Insider Trading & Executive Data
Start Free Trial
1 insider trades in the last year. Go beyond summary counts with transaction-level detail, compensation intelligence, and institutional ownership context.
United-Guardian, Inc. (UG) is a small, vertically integrated specialty manufacturer in the Household & Personal Products industry that produces cosmetic ingredients (notably the Lubrajel hydrogel family), FDA‑approved pharmaceuticals (Renacidin, Clorpactin), medical lubricants, and a new sexual‑wellness ingredient line (Natrajel). The company reported $12.18M of revenue in 2024 with a product mix roughly 45% cosmetic ingredients (~$5.44M), 39% pharmaceuticals (~$5.60M) and 17% medical lubricants, and operates a single manufacturing site in Hauppauge, NY with about 25 employees. Sales are highly U.S.-concentrated (~84% in 2024) and distribution is concentrated (Ashland Specialty Ingredients accounted for ~41% of sales in 2024), exposing UG to distributor ordering cycles, customer concentration, and tariff/regulatory risks. Management emphasizes product innovation, modest R&D (~$457k in 2024), trade‑secret protection of formulations, and active cash management (notable marketable securities activity and dividend policy changes).

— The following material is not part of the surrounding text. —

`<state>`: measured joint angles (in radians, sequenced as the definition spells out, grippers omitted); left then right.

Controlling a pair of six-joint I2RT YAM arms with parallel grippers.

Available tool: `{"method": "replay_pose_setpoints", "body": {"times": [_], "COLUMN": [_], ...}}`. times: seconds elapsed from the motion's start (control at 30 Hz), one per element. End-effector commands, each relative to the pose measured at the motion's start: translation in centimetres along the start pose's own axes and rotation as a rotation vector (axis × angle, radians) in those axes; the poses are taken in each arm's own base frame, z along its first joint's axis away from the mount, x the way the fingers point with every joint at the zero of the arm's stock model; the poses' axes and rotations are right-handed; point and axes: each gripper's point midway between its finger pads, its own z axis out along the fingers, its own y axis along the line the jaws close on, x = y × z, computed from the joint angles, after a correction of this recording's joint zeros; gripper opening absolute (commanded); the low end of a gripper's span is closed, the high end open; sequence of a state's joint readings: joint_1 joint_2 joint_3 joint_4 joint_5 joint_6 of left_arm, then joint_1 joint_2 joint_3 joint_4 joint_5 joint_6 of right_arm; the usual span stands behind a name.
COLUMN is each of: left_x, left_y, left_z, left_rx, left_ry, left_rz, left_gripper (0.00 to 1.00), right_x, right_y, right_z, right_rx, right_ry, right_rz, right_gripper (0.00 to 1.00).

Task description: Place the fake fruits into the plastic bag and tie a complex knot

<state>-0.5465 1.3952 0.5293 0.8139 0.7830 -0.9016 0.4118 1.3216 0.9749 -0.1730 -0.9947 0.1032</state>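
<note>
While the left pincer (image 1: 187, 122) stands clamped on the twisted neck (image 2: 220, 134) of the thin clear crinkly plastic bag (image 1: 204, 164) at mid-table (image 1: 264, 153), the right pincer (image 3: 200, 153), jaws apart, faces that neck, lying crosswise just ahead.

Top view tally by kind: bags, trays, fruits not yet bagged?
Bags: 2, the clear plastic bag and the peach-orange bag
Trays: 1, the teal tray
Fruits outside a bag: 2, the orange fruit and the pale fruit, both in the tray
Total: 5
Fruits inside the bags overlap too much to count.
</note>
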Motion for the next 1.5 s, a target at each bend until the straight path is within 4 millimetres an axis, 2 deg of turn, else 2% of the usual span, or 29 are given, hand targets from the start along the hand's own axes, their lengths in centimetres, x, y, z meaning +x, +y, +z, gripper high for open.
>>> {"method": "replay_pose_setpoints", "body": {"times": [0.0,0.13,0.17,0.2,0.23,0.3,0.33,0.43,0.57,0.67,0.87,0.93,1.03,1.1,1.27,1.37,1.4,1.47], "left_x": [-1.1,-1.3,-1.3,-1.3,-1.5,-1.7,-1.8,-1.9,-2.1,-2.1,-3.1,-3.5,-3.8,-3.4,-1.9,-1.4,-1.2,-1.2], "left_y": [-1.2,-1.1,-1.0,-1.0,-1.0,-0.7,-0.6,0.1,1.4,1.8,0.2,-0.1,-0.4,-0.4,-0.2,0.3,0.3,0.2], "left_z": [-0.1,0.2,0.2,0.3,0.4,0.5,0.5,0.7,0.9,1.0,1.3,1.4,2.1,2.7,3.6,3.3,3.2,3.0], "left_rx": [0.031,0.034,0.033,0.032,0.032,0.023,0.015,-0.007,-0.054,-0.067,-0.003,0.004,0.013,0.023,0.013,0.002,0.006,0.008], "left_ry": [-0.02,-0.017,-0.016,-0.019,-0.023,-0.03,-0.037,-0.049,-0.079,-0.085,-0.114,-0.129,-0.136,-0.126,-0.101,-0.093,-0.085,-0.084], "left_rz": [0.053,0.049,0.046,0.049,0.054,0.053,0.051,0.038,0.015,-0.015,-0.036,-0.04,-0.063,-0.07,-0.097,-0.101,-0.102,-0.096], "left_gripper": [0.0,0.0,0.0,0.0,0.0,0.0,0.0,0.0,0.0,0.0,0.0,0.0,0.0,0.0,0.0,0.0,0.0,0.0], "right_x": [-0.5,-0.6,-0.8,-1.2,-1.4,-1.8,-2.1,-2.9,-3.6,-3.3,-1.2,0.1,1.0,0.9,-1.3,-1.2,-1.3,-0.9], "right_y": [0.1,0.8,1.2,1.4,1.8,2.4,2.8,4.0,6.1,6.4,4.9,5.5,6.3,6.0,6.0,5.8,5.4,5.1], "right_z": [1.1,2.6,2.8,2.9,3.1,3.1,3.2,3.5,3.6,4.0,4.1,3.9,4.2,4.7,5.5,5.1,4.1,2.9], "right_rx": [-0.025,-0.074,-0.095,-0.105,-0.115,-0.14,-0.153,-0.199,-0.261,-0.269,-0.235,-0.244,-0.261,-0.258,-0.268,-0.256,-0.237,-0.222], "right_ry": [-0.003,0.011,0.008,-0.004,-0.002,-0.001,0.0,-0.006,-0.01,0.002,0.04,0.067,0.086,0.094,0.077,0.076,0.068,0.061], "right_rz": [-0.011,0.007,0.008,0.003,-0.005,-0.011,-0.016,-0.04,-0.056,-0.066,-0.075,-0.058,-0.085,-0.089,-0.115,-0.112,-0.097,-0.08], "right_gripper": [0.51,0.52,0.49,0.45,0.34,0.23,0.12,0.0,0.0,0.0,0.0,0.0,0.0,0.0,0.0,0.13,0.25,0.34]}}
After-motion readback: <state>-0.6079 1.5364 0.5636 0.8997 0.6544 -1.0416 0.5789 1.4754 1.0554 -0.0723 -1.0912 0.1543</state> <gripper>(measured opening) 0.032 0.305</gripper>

Given UG’s small scale and manufacturing focus, executive pay is likely weighted toward modest base salaries with material emphasis on cash incentives, board fees and discretionary bonuses tied to short‑term financial and operational metrics (revenue growth, gross margin expansion and cash generation). Company disclosures and MD&A indicate key performance drivers that would reasonably be reflected in incentives: product mix (higher‑margin cosmetic sales), successful distributor relationships (notably ASI and new Brenntag/Azelis deals), timely commercialization of Natrajel, control of pharmaceutical rebate/chargeback estimates (Medicare Part D exposure), and effective working‑capital and investment management (marketable securities income). With limited patent coverage and dependence on trade secrets, compensation may also incorporate milestones for new product launches, regulatory compliance (cGMP), and distributor contract renewals rather than long‑dated stock option programs common at larger peers. The firm’s aggressive dividend changes (sharp increase in 2024 and 2025 adjustments) and relatively large dividend cash outflows suggest executives’ total shareholder‑return focus and capital‑allocation decisions (dividend policy vs. reinvestment) will factor into pay and board discussions.
As a small, concentrated company with a compact management team and single plant, insider trades (purchases or sales by officers/directors) can be highly informative and can materially move the stock; insiders are also almost certainly subject to Form 3/4/5 and Section 16 reporting rules if they are officers/directors/10% owners. Watch insider activity around identifiable catalysts: distributor contract renewals or order changes (ASI, Brenntag, Azelis), Natrajel commercialization milestones and initial orders expected in 2025, FDA/regulatory developments for pharmaceutical products, and quarterly earnings that reflect rebate/chargeback estimate changes tied to Medicare Part D. Regulatory and compliance considerations (FDA cGMP, government rebate programs) create natural blackout sensitivities—material nonpublic information about production interruptions, contract‑manufacturing issues, or large rebate accrual adjustments could precede insider trading restrictions or explain clustered insider transactions. Finally, because dividends represent a meaningful and growing use of cash, insider sales may sometimes reflect tax/diversification needs following higher dividend payouts rather than negative information about fundamentals.